Natural sample spaces and the inversion of conditional judgments

Judgments of frequency or probability require formation of an appropriate sample space (i.e., consideration of the set of outcomes that could occur or that could be true). In judgments of the form A given B, the conditioning information, B, delineates the relevant sample space. We propose that when this relevant sample space corresponds to a natural category, appropriate samples are drawn and relatively accurate judgments are made. When the sample space does not correspond to a natural category, a related but inappropriate sample space is substituted and errors occur. Subjects in good sample-space conditions made judgments that had natural categories as the conditioning event (e.g., of 100 randomly selected men, how many prefer brown rather than blue?).
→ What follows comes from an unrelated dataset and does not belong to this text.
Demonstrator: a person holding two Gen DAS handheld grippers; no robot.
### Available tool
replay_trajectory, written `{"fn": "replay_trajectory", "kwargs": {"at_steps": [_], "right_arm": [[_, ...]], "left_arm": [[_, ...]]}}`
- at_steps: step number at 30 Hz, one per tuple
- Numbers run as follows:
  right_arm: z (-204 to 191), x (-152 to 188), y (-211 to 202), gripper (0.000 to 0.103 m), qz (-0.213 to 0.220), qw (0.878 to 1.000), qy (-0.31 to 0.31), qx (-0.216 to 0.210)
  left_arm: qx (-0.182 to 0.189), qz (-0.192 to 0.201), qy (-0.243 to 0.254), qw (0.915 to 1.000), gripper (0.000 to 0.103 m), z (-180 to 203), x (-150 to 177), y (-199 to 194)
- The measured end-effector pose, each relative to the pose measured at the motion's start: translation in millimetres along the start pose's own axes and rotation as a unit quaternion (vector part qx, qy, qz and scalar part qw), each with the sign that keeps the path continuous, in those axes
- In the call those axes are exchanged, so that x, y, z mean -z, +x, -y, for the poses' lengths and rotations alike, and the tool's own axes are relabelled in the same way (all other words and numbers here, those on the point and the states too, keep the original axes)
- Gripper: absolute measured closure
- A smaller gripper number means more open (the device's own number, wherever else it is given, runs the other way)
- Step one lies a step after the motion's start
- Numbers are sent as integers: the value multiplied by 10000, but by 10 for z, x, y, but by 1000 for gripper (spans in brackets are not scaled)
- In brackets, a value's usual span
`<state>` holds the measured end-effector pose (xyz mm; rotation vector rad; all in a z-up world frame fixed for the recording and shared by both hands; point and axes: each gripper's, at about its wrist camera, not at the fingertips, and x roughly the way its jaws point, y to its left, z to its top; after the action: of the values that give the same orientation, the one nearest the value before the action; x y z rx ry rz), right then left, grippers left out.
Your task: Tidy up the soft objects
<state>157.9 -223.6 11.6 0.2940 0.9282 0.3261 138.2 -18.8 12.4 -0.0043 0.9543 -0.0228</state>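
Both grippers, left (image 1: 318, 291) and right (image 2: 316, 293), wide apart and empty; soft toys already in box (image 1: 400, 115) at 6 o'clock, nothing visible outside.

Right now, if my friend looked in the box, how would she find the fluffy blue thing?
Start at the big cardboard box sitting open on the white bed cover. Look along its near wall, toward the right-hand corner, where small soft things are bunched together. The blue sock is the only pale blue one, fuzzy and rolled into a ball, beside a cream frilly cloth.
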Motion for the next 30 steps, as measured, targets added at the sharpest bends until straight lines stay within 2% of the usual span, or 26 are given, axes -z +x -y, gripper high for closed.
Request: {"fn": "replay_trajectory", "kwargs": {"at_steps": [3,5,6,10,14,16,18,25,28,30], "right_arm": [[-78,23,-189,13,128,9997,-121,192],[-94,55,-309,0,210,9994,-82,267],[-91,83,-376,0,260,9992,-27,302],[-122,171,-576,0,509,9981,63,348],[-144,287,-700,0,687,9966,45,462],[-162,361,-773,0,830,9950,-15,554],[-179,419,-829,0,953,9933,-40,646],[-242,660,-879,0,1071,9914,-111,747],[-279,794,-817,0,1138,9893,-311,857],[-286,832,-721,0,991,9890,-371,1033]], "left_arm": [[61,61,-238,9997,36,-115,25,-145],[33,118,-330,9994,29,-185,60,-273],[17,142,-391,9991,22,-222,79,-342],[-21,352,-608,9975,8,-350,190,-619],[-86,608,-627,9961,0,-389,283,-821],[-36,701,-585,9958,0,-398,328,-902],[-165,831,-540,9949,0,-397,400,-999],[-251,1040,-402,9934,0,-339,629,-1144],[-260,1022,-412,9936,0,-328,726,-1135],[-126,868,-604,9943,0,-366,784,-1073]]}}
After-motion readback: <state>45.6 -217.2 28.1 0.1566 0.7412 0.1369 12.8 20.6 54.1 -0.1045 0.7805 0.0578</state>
Subjects in bad sample-space conditions made judgments that had natural categories as the conditioned event (e.g., of 100 randomly selected people who prefer brown rather than blue, how many are men?). Subjects made complementary judgments that should sum to 100%. As predicted, bad sample-space subjects were much more likely than good sample-space subjects to make errors by deviating from 100%. Data indicated that these errors resulted from subjects' inverting the judgment (e.g., from gender |preference to preference| gender), incorrectly using the natural category as the sample space. Implications are drawn for processes underlying judgments of conditional events and for the understanding of natural kinds in the social realm.